When a prairie falcon spots its prey, it will not stop until hunting it down. No matter how long or how far they have to fly, they will make sure to catch their kill.
5. Gyrfalcon (Falco rusticolus)
Quick Species Profile –
- Length: 19 – 25.5 inches
- Weight: 1 – 2 lbs. (males) and 2 – 4 lbs. (females)
- Wingspan: 4 – 5.3 feet
- Commonly found in: Arctic regions in North America, Europe, and Asia.
Gyrfalcons are the biggest species of falcon in the, with a massive wingspan that is the size of a whole person. Identifying a gyrfalcon can sometimes be tricky as they don’t have a specific color of feathers.
They can be all white, silver, grey, and also brown, and grey-black with small markings all over their wings and underparts.
Gyrfalcons usually breed in colder areas such as Alaska and other countries in the north. They will typically eat any game they are able to hunt but usually go for medium-sized mammals and birds.
These raptors are very loyal animals and are known to mate for life. They are basically “married” and do not pursue any other mate unless one of them dies.
Gyrfalcons are very clever hunters and intelligent birds in general. They were considered to be royal birds in medieval times.

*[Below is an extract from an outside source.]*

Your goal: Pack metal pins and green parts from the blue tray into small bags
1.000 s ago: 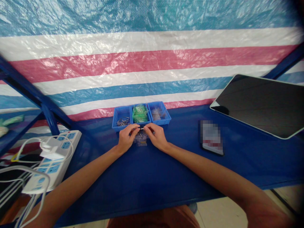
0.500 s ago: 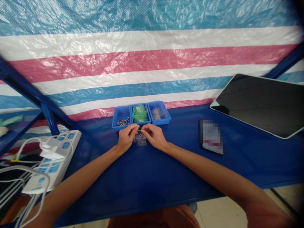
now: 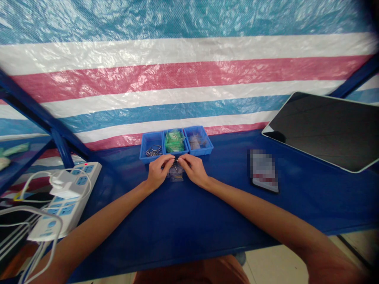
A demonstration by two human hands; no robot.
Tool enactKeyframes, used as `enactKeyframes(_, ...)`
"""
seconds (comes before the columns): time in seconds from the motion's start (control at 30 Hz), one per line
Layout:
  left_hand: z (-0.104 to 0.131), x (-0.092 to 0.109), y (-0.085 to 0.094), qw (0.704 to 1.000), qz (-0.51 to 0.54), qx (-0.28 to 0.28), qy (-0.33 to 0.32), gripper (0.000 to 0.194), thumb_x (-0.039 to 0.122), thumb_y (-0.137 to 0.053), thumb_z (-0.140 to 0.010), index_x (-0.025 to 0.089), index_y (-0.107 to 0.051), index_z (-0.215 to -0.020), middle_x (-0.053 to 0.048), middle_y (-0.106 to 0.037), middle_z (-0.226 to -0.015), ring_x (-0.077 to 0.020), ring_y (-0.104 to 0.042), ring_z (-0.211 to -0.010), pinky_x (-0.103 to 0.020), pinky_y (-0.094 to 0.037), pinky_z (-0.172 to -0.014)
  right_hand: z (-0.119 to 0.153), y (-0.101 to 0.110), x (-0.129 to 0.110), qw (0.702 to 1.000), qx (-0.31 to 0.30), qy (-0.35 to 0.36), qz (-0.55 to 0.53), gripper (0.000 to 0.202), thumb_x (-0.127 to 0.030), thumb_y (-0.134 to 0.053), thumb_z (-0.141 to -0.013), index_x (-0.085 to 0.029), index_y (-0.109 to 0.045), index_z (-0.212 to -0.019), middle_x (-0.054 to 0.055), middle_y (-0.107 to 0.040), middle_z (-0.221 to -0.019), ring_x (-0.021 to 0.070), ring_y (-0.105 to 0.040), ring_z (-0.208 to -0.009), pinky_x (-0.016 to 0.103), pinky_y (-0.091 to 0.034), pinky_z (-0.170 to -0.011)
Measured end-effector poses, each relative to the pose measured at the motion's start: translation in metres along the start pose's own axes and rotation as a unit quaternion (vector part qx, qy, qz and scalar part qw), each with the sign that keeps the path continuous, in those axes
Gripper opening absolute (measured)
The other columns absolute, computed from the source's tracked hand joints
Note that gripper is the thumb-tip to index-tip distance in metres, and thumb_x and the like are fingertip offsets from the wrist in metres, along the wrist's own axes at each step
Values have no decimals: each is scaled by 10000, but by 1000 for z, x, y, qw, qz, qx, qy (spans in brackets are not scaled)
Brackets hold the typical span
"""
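Note:
My left hand (image 3: 159,170) and my right hand (image 3: 194,169) face each other close together, fingers pinched on a thin metal piece (image 3: 177,160) that spans the small gap between them. Under and just in front of the fingertips lies a small clear plastic bag (image 3: 177,177) with a brass-coloured piece in it. Directly behind the hands stand three blue bins: the left bin (image 3: 143,148) has loose metal pins, the middle bin (image 3: 175,153) holds green packets (image 3: 174,141), and the right bin (image 3: 209,150) contains clear bags (image 3: 196,141).
A white power strip (image 3: 85,185) with plugs and cables lies at the left of the blue table (image 3: 183,225). To the right are a blurred-out flat object (image 3: 264,169) and a large dark screen (image 3: 325,130). A striped sheet (image 3: 189,75) hangs behind.
The fingertips have drawn slightly apart, and the thin metal piece between them now shows more plainly. The bins and the rest look the same.

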State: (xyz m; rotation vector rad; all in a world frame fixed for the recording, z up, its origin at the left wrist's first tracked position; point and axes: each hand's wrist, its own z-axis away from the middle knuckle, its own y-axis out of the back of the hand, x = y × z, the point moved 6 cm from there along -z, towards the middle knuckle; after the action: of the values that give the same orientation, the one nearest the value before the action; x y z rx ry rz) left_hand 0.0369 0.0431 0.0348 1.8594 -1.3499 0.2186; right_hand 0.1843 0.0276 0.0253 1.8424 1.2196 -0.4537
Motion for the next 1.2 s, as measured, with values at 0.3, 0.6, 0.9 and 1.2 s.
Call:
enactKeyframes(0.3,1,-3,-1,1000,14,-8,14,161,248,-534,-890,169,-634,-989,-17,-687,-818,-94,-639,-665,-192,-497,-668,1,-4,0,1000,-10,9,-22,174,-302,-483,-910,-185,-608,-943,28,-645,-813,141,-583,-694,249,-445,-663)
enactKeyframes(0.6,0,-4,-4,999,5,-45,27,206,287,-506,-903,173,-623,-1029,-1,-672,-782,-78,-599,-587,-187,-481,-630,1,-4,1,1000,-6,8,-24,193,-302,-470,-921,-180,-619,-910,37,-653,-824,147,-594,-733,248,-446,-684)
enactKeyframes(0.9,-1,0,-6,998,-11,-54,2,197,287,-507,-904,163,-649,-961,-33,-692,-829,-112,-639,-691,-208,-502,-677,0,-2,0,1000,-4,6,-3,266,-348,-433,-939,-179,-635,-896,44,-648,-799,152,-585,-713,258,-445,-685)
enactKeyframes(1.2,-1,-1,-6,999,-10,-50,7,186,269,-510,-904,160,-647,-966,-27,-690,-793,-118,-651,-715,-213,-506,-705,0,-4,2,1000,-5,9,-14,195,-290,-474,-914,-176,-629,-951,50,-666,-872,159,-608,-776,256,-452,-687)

Where Do Falcons Migrate During Winter?
Just like all flight birds and other raptors, falcons in Oregon will migrate to other areas as the seasons change. Here’s a table of the range maps according to species of where falcons migrate to in winter and year-round.

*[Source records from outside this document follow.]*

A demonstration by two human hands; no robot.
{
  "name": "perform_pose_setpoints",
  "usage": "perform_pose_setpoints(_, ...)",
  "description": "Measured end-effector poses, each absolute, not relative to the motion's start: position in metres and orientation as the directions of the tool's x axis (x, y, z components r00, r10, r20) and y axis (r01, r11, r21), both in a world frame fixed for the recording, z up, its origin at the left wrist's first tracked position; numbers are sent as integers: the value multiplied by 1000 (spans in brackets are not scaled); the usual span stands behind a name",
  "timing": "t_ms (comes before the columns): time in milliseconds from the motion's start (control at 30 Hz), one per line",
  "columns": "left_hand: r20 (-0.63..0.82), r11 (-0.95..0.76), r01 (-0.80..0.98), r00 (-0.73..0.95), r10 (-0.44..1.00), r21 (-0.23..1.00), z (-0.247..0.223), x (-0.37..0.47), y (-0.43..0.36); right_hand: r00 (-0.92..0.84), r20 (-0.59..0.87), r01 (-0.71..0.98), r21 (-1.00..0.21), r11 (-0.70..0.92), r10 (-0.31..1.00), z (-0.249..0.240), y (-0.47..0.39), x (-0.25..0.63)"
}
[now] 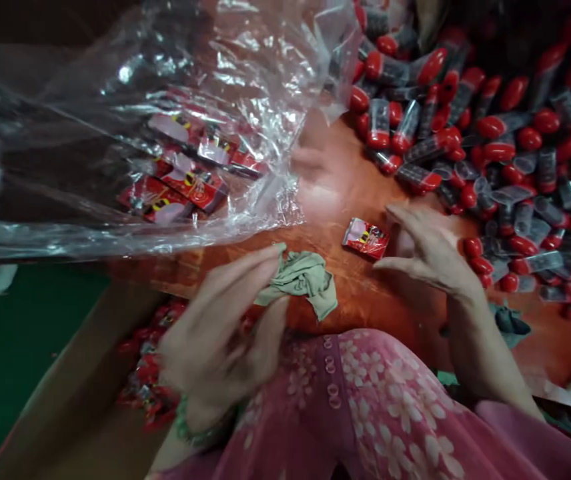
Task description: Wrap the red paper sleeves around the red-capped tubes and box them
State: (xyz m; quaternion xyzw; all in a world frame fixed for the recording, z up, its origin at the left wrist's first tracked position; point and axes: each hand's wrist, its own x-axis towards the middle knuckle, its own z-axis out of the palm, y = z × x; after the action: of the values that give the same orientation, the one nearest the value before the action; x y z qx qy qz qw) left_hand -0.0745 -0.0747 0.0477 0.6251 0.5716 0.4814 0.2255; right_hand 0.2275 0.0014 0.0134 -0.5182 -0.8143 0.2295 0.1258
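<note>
My right hand [428, 257] rests on the orange-brown tabletop, its thumb and fingers apart and holding nothing. A small red printed packet [366, 238] lies flat just left of its fingertips. My left hand [228, 327] is smeared by motion at the table's front edge. Its fingers are stretched out with the thumb apart, and nothing shows in them. Beside its fingertips a crumpled grey-green cloth [303, 280] lies on the table.
A large clear plastic bag [245, 80] with several red packets [193, 180] covers the table's left side. Many clear tubes with red ends [495, 150] are heaped at right. More red packets [153, 367] lie below the table edge at left. A dark cloth-like piece [510, 325] is near my right forearm.
</note>
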Motion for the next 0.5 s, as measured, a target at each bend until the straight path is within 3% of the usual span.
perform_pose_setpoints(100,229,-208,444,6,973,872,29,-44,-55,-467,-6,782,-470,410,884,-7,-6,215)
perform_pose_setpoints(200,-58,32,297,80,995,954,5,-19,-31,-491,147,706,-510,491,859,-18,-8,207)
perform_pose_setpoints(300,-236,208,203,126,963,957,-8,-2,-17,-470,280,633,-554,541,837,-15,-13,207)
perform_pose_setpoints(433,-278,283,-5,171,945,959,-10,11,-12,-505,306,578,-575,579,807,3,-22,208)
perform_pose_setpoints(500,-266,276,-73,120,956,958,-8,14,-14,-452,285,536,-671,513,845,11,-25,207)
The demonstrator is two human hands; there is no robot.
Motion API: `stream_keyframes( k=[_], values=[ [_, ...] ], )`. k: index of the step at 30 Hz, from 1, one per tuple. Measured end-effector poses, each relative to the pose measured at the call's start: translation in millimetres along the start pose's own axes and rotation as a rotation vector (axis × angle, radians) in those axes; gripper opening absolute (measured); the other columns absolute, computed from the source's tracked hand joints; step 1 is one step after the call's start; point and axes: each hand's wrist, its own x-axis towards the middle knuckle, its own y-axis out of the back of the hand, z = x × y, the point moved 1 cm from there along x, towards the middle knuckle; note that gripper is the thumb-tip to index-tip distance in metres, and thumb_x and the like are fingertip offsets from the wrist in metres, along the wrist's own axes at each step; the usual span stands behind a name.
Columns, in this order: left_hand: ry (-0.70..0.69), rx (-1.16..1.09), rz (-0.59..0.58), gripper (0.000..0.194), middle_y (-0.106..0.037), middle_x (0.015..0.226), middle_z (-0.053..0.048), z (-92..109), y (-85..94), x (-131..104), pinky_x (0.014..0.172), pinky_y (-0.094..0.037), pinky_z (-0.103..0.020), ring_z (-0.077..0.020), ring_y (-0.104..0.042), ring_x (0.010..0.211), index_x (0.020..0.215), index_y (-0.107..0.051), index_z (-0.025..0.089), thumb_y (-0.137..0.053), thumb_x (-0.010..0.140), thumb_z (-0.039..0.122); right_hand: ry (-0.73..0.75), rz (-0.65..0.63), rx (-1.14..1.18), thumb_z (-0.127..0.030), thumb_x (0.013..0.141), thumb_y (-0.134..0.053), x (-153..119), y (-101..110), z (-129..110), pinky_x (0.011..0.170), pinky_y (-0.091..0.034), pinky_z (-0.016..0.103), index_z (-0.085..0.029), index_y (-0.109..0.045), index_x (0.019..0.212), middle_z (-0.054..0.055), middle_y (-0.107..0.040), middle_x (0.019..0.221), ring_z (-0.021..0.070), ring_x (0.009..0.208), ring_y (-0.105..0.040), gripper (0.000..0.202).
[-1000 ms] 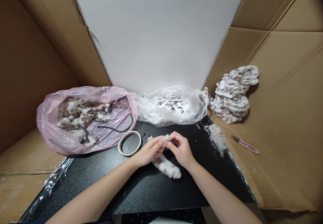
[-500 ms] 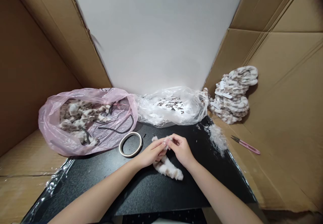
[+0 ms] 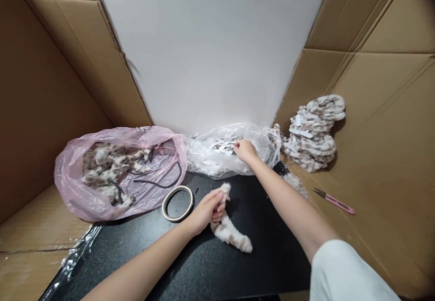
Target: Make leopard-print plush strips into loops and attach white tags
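My left hand is closed round a white-and-brown furry strip. One short end sticks up past the thumb, and the longer part slants down to the right on the black tabletop. My right hand is over the clear plastic bag, among the white and dark printed slips in it. Its fingers are curled and pressed together at the slips; whatever is between them is too small to make out.
A pink bag with furry pieces and black cords lies left. Near my left hand is a tape roll. Furry bands with white tags are piled right, with pink-handled snips and loose fluff nearby. Cardboard walls flank the table.
My right hand has left the furry strip and moved forward to the clear bag. My left hand keeps the strip, whose upper end now shows.
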Motion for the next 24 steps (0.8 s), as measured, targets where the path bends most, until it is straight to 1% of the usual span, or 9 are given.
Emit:
stream_keyframes(
  k=[2,4,9,12,15,17,19,22,24],
  values=[
    [-0.01,-0.007,0.004,0.047,-0.039,0.054,0.01,0.6,-1.1,-1.1,0.041,-0.013,-0.017,-0.0032,-0.021,0.041,0.095,-0.051,0.016,-0.07,0.073,0.053,-0.028,-0.071,-0.073,-0.02,0.082,-0.062,19.3,-11.2,-7.1,0.089,-0.042,0.037,-0.019,-0.073,0.084,0.011,-0.071,0.102,0.0261,0.106,-0.06,0.011],
    [-0.016,-0.008,0.005,0.047,-0.043,0.057,0.009,1.2,-2.3,-2.1,0.041,-0.015,-0.017,-0.0035,-0.024,0.042,0.099,-0.05,0.018,-0.07,0.074,0.051,-0.043,-0.12,-0.131,-0.02,0.079,-0.067,29.2,-22.0,-12.7,0.095,-0.037,0.042,-0.019,-0.073,0.086,0.012,-0.071,0.105,0.028,0.11,-0.058,0.009],
    [-0.023,-0.029,0.016,0.039,-0.049,0.065,0.006,2.6,-3.0,-1.6,0.041,-0.017,-0.017,-0.0037,-0.028,0.043,0.098,-0.049,0.019,-0.068,0.074,0.043,-0.071,-0.184,-0.223,-0.02,0.081,-0.064,33.0,-31.3,-16.8,0.1,-0.029,0.051,-0.016,-0.071,0.098,0.016,-0.067,0.114,0.0315,0.114,-0.056,0.019],
    [-0.016,-0.057,0.026,0.036,-0.038,0.059,0.009,0.9,-0.7,-0.1,0.041,-0.012,-0.017,-0.0033,-0.021,0.042,0.093,-0.047,0.019,-0.065,0.075,0.044,-0.082,-0.213,-0.253,-0.017,0.083,-0.058,30.9,-30.6,-17.0,0.101,-0.028,0.052,-0.014,-0.07,0.103,0.018,-0.067,0.115,0.0321,0.115,-0.056,0.024],
    [-0.039,-0.058,0.034,0.044,-0.023,0.055,0.012,-2.6,1.1,1.1,0.041,-0.007,-0.018,-0.0036,-0.011,0.043,0.082,-0.041,0.02,-0.063,0.076,0.058,-0.087,-0.245,-0.258,-0.015,0.081,-0.057,29.3,-32.4,-18.3,0.103,-0.025,0.054,-0.016,-0.071,0.102,0.016,-0.068,0.115,0.0316,0.113,-0.057,0.025],
    [-0.05,-0.045,0.029,0.051,-0.021,0.054,0.012,-4.3,0.9,1.1,0.042,-0.006,-0.019,-0.0035,-0.009,0.043,0.076,-0.034,0.021,-0.064,0.075,0.063,-0.093,-0.254,-0.247,-0.016,0.079,-0.059,28.8,-35.0,-19.6,0.104,-0.024,0.055,-0.016,-0.071,0.101,0.017,-0.067,0.116,0.033,0.114,-0.056,0.025],
    [-0.049,-0.034,0.016,0.054,-0.021,0.053,0.012,-4.2,-0.2,0.5,0.043,-0.005,-0.02,-0.0036,-0.009,0.044,0.074,-0.031,0.022,-0.066,0.074,0.063,-0.104,-0.246,-0.224,-0.017,0.076,-0.062,28.8,-37.1,-21.2,0.103,-0.026,0.055,-0.015,-0.072,0.099,0.018,-0.067,0.116,0.0356,0.116,-0.054,0.025],
    [-0.056,-0.022,0.012,0.053,-0.021,0.051,0.012,-1.5,-2.0,-1.2,0.043,-0.005,-0.022,-0.004,-0.01,0.044,0.076,-0.034,0.021,-0.067,0.073,0.063,-0.115,-0.193,-0.164,-0.019,0.074,-0.063,28.8,-33.9,-24.3,0.099,-0.032,0.052,-0.013,-0.072,0.092,0.019,-0.068,0.112,0.0377,0.116,-0.054,0.021],
    [-0.065,-0.025,0.018,0.051,-0.021,0.05,0.012,0.3,-2.6,-2.1,0.043,-0.005,-0.022,-0.004,-0.01,0.044,0.076,-0.037,0.021,-0.067,0.073,0.062,-0.113,-0.121,-0.108,-0.021,0.076,-0.06,27.5,-24.1,-26.0,0.095,-0.036,0.048,-0.014,-0.072,0.088,0.018,-0.069,0.107,0.0363,0.112,-0.055,0.018]
  ],
)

|Species Name||Winter Migration to||Year-round availability|
|Peregrine Falcon||West and South-east states||States near and including Oregon, Nevada, Arizona|
|American Kestrel||States near the Gulf of Mexico||All over the country|
|Merlin||West and Central America||Northern states (Wyoming, Montana) and Canada|
|Prairie Falcon||Central America||Western states (Oregon, Utah, California, Nevada, Arizona)|
|Gyrfalcon||Northern states and Canada||Alaska and northern hemisphere countries|
Even if you’re not interested in birds, the different types of falcons in Oregon will change that feeling for sure. If you reside in Oregon, be sure to check the season and get out that high-res camera of yours because there’s some falcon-watching to do!